And, incidentally, I used to send my secondary school English students to Mr Dickens when I was trying to undo the damage done by blinkered primary school teachers who had taught them that a sentence must never start with a conjunction. Dickens, arguably the greatest writer in English after Shakespeare, does it on almost every page (“And it was clear he meant to do it” “But now a knocking at the door was heard …”.  And if it was good enough for him ..?  (Alert readers, moreover, will spot that I deliberately did it twice in this paragraph)

My favourite passage was always the description of the Cratchits’ Christmas pudding and it still is. At nine, I couldn’t have identified gentle irony as the reason it works so well. Today I can analyse and admire the warmth with which he conveys the tiny size of the pudding for such a big, impoverished family alongside their utter delight in it. It is, actually, very beautiful and an example of stunningly good writing.

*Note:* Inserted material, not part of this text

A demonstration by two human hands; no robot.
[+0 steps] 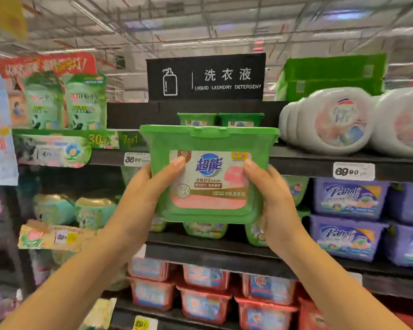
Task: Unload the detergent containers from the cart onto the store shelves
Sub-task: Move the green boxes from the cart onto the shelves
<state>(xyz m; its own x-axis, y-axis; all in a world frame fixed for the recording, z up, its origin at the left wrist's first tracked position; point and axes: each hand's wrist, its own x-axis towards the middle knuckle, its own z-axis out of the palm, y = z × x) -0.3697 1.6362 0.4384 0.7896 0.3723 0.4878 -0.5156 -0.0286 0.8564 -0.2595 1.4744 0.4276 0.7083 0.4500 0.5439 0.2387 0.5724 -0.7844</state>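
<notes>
Below the aisle sign (205, 77), left hand (143, 198) and right hand (272, 201) clasp the green tub (208, 144)'s sides; rigid, probably light, best held low.

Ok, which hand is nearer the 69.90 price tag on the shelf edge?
Right. The right hand grips the right side of the green tub, left of and below the price tag; the left hand holds the tub's opposite side, farther away.
</notes>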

The Chimes followed a year later in 1844 and he was clearly trying to follow the success of A Christmas Carol which it resembles in many ways as Toby/Trotty the poor porter trying to make things better for his daughter is eventually confronted by the ghostly church chimes. Tellingly it hasn’t grabbed the public imagination to anything like the same extent and hasn’t been adapted so often.

The Cricket on the Hearth (1845) is a domestic fairy tale about John and Dot Peerybingle (where on earth did Dickens  find his wonderful names?) and their baby. The titular chirping insect acts as a sort of guardian angel to the family. It isn’t desperately “Christmassy” but it works. It has to be said, though, that of these three long short stories/novellas A Christmas Carol is by far the best.

Treat yourself to a reread on these dark winter nights and see if you agree.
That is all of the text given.